▶ [Task to carry out] Down to the final line, write out the material beneath exactly, without pictures.

******************************

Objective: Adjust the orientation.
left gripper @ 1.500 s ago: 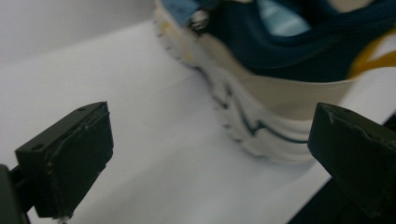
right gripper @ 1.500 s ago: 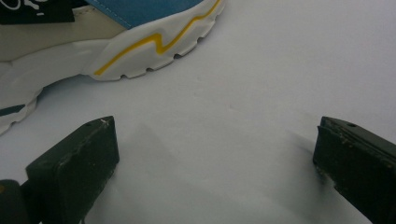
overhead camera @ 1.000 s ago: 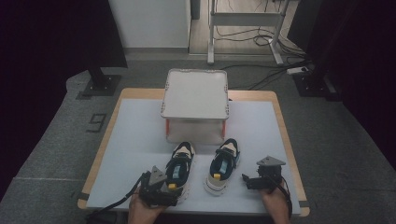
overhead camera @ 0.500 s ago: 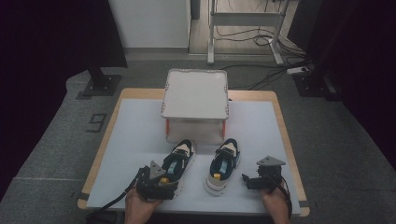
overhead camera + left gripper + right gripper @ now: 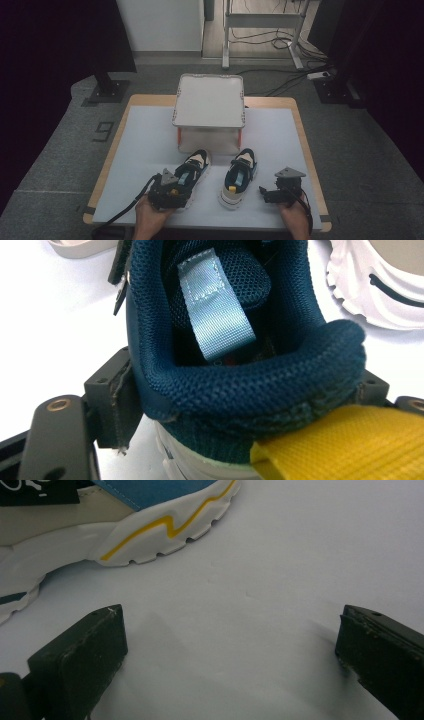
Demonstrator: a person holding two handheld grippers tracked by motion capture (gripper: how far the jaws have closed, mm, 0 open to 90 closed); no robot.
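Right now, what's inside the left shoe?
Inside the left shoe: a light blue tongue loop over dark mesh lining. The insole and toe area are hidden by the tongue and collar.

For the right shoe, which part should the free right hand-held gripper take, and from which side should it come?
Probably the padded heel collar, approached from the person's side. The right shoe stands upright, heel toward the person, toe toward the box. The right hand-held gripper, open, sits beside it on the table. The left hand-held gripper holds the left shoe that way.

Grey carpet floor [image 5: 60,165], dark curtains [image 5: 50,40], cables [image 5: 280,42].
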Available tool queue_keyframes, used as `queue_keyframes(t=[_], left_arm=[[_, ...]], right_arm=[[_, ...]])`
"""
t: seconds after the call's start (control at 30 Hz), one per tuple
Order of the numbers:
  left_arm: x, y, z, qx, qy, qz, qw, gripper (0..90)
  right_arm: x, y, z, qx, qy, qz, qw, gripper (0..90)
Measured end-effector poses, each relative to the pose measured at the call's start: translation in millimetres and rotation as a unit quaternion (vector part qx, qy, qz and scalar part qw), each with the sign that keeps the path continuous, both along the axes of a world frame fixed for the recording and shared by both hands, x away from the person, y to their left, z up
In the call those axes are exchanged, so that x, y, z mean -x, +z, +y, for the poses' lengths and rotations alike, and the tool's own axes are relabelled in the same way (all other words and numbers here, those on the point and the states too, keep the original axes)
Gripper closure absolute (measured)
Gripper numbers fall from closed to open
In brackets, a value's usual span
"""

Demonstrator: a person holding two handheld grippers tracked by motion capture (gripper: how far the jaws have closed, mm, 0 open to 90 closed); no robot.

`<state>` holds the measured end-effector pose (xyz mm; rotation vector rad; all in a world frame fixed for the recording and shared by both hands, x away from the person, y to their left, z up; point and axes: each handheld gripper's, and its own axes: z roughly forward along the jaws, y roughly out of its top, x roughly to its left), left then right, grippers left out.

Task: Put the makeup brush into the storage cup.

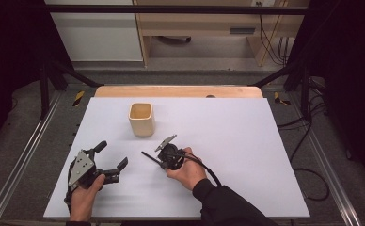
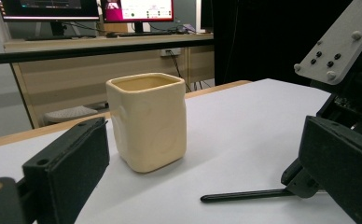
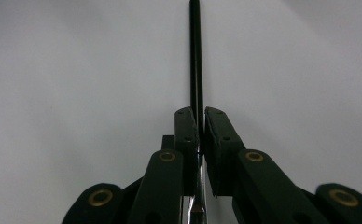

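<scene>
Beside squarish glossy cup (image 1: 141, 119), thin black rod (image 1: 148, 157)

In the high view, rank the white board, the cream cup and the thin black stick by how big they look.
Largest to smallest:
1. white board, far larger than the rest.
2. cream cup.
3. thin black stick, short and slim, clamped in the right gripper.

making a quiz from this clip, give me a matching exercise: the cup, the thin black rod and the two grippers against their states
Things:
1. cream cup
2. black rod
3. left gripper
4. right gripper

States:
a. jaws apart, nothing between them
b. stands upright on the white table
c. jaws shut on a thin thing
d. clamped at one end, sticking out over the table

Pairs: 1-b, 2-d, 3-a, 4-c
</scene>
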<state>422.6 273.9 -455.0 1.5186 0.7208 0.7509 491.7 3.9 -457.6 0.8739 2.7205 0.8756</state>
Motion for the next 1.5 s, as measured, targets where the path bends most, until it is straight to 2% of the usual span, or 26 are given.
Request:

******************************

▶ [Response below]
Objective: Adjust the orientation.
left gripper @ 1.500 s ago: 
right gripper @ 1.500 s ago: 
overhead camera @ 1.000 s ago: 
overhead camera @ 0.500 s ago: 
overhead camera + left gripper + right gripper @ now: 
Demonstrator: a person holding two handheld grippers tracked by motion capture (gripper: how far the jaws have closed, mm, 0 open to 90 closed); no robot.
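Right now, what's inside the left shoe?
Inside the left shoe: a light blue tongue loop over dark mesh lining. The insole and toe area are hidden by the tongue and collar.

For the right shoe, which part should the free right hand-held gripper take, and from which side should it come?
Probably the padded heel collar, approached from the person's side. The right shoe stands upright, heel toward the person, toe toward the box. The right hand-held gripper, open, sits beside it on the table. The left hand-held gripper holds the left shoe that way.

Grey carpet floor [image 5: 60,165], dark curtains [image 5: 50,40], cables [image 5: 280,42].
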Available tool queue_keyframes, used as `queue_keyframes(t=[_], left_arm=[[_, ...]], right_arm=[[_, ...]])`
"""
t: seconds after the call's start (control at 30 Hz), one per tuple
Order of the numbers:
  left_arm: x, y, z, qx, qy, qz, qw, gripper (0..90)
  right_arm: x, y, z, qx, qy, qz, qw, gripper (0..90)
Measured end-effector poses, each relative to the pose measured at the call's start: translation in millimetres and rotation as a unit quaternion (vector part qx, qy, qz and scalar part qw), each with the sign that keeps the path continuous, both along the axes of a world frame fixed for the recording and shared by both hands, x away from the person, y to their left, z up
In the call those axes are exchanged, so that x, y, z mean -x, +z, +y, for the poses' lengths and rotations alike, and the tool's own axes are relabelled in the same way (all other words and numbers here, those on the point and the states too, keep the original axes)
Gripper closure absolute (measured)
Gripper numbers fall from closed to open
In brackets, a value's usual span
"""

Demonstrator: a person holding two handheld grippers tracked by motion capture (gripper: how far the jaws have closed, mm, 0 open to 90 closed); no robot.

`<state>` holds the measured end-effector pose (xyz mm; rotation vector rad; all in a world frame fixed for the recording and shared by both hands, x away from the person, y to their left, z up; point and axes: each handheld gripper's, and its own axes: z roughly forward along the jaws, y roughly out of its top, x roughly to its left), left then right, grippers left out.

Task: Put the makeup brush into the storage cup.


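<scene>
Beside squarish glossy cup (image 1: 141, 119), thin black rod (image 1: 148, 157)

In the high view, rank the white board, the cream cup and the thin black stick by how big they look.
Largest to smallest:
1. white board, far larger than the rest.
2. cream cup.
3. thin black stick, short and slim, clamped in the right gripper.

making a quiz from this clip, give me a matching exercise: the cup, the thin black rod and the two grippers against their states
Things:
1. cream cup
2. black rod
3. left gripper
4. right gripper

States:
a. jaws apart, nothing between them
b. stands upright on the white table
c. jaws shut on a thin thing
d. clamped at one end, sticking out over the table

Pairs: 1-b, 2-d, 3-a, 4-c
</scene>
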<state>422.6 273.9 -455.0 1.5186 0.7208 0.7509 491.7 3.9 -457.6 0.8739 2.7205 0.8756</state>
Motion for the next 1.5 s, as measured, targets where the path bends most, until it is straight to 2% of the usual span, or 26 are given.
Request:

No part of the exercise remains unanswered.